Appellantes beroep op het arrest van het Hof van Justitie in de zaak De Haan leidt niet tot een ander oordeel. In de zaak De Haan ging het erom of sprake was van een ‘bijzondere situatie’ in de zin van artikel 905, eerste lid, TCDW, voorheen artikel 13, eerste lid, van Verordening (EEG) nr. 1430/79. Deze vraag dient, zoals in het bestreden besluit terecht is overwogen, te worden onderscheiden van de, in de onderhavige procedure voorliggende, vraag of er sprake is van een ‘uitzonderingsgeval’ in de zin van artikel 239, tweede lid, CDW. De vraag naar de ‘bijzondere situatie’ in de zin van artikel 905, eerste lid, TCDW is van andere aard en komt eerst aan de orde nadat de douaneautoriteiten de vraag of er een ‘uitzonderingsgeval’ in de zin van artikel 239, tweede lid, CDW is, bevestigend hebben beantwoord. Appellantes stelling dat haar positie overeenkomt met, en zelfs sterker is dan, die van De Haan, had dan ook van belang kunnen zijn in het geval verweerder haar een overschrijding van de twaalfmaandentermijn had toegestaan en het verzoek aan de Commissie had voorgelegd, maar noopt niet tot de conclusie dat verweerder rechtens gehouden was haar (opnieuw) een termijnoverschrijding toe te staan. Het College merkt hierbij nog op dat het verzoek om terugbetaling in de zaak De Haan, zoals uit de conclusie van advocaat-generaal Jacobs blijkt, binnen de twaalfmaandentermijn is ingediend.

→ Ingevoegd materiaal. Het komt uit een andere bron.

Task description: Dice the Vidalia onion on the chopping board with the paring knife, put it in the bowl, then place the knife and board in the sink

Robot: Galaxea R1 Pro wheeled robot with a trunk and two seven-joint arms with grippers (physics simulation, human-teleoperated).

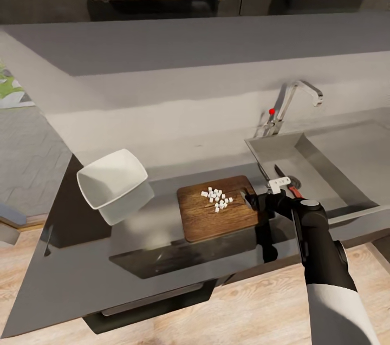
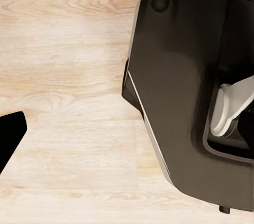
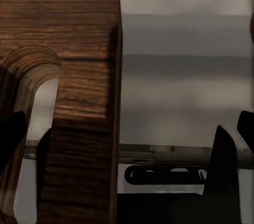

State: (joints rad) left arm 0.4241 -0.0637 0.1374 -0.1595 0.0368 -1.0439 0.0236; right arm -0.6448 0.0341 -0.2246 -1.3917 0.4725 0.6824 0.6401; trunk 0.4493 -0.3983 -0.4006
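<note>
At chopping board (image 1: pixel 219 214) edge, right tool (image 1: pixel 254 201) open.

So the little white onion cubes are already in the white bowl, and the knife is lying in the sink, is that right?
Not quite. The head view shows the onion cubes still piled on the chopping board, while the white bowl beside it holds none. The rest holds: the knife does lie in the sink.

Bowl (image 1: pixel 112 181) left of chopping board (image 1: pixel 216 216) (diced onion (image 1: pixel 217 199) on it); sink (image 1: pixel 319 163) right.
</note>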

Ten slotte is er geen grond voor het oordeel dat verweerder bij zijn beslissing op het verzoek van 7 mei 2002 niet tevens heeft mogen meewegen dat, gelet op de toch al zeer lange tijd sinds het verstrijken van de twaalfmaandentermijn, appellante haar verzoek pas bijna tweeëneenhalf jaar na publicatie van het arrest in de zaak De Haan (4 december 1999 in het Publicatieblad van de EG, C 352, en 5 oktober 1999 in UTC, nr. 53) heeft ingediend.
5.4 Nu hetgeen appellante heeft aangevoerd ook overigens niet tot onrechtmatigheid van het bestreden besluit leidt, dient het beroep ongegrond te worden verklaard.
Het College acht geen termen aanwezig voor een proceskostenveroordeling met toepassing van artikel 8:75 van de Algemene wet bestuursrecht.